Si los recursos que se asignan para tales trabajos son desviados para otros intereses, o no se cumplen con los requerimientos acordados en becas, salarios y prestaciones, debe castigarse a quien infrinja la ley. Pero: ¿estamos ante “peculado, lavado de dinero, uso ilícito de atribuciones y facultades, y delincuencia organizada”?

6. Más allá del hecho en sí, pareciera que somos testigos de una nueva estigmatización por parte de Palacio Nacional, ahora contra el trabajo de los investigadores. Mal andamos si venganzas personales desde la FGR o la dirección de Conacyt quieren impactar en algo que debería más bien impulsarse, y no bloquearse.

El país no se transformará si no se alienta el trabajo de quienes escarban en la realidad para mejorarla, optan por la academia y no por un puesto público o la empresa, y ponen al servicio de la humanidad sus capacidades.

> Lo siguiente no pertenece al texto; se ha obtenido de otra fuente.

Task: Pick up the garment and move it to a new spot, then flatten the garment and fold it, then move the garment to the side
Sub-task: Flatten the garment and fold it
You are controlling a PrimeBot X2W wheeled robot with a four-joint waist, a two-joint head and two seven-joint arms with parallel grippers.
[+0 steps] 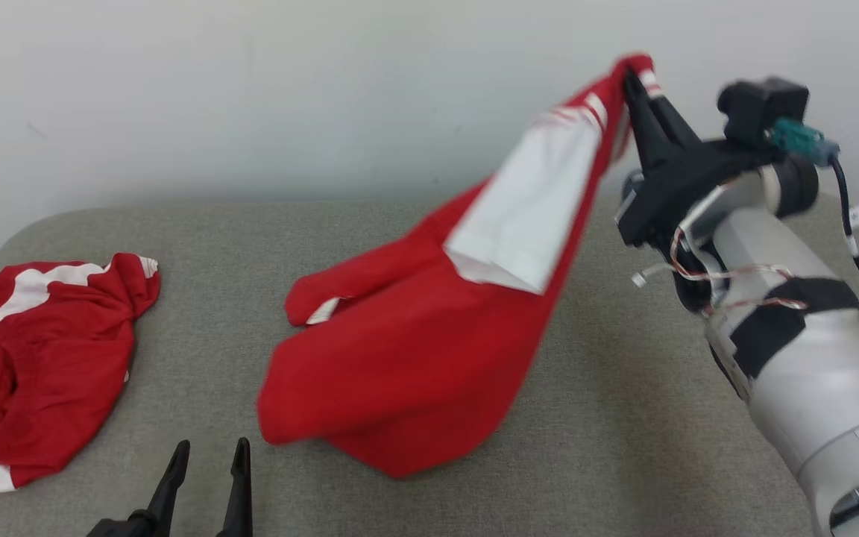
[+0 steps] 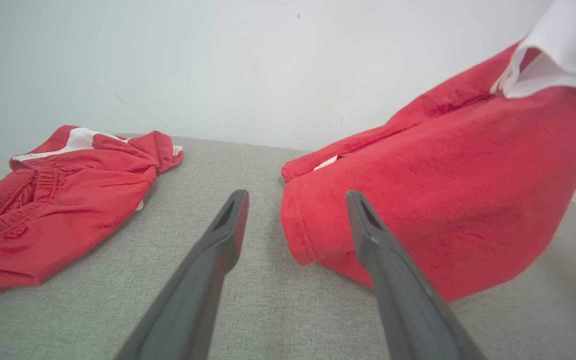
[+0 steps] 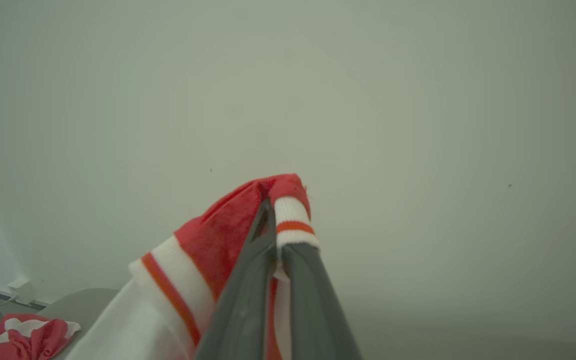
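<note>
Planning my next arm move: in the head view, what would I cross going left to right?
Crumpled red garment → left pincer, open → lifted red-and-white garment → right pincer, shut on its striped cuff → pale right forearm.

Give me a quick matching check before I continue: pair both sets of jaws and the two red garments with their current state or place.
Column one:
1. left jaws
2. right jaws
3. raised garment
4. other garment

Column two:
A. crumpled on the left side of the table
B. shut on a striped cuff
C. open, holding nothing, low over the table
D. hanging from one lifted end, draping down to the table

Pairs: 1-C, 2-B, 3-D, 4-A
</note>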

7. Cierre ciclónico. Ojalá y en vez de que las autoridades actuaran por venganza, se aplicara la ley contra las empresas factureras que lucran con la pobreza.

Ahí está el caso de don Nacho, discapacitado, desempleado y lavacoches, quien firmó documentos por $300 pesos que lo convirtieron en socio de negocios inexistentes, pero que proporcionan facturas, y con los que alguien ganó contratos por cerca de $5 millones de pesos. Menudo negocio el aprovecharse de los pobres para enriquecerse.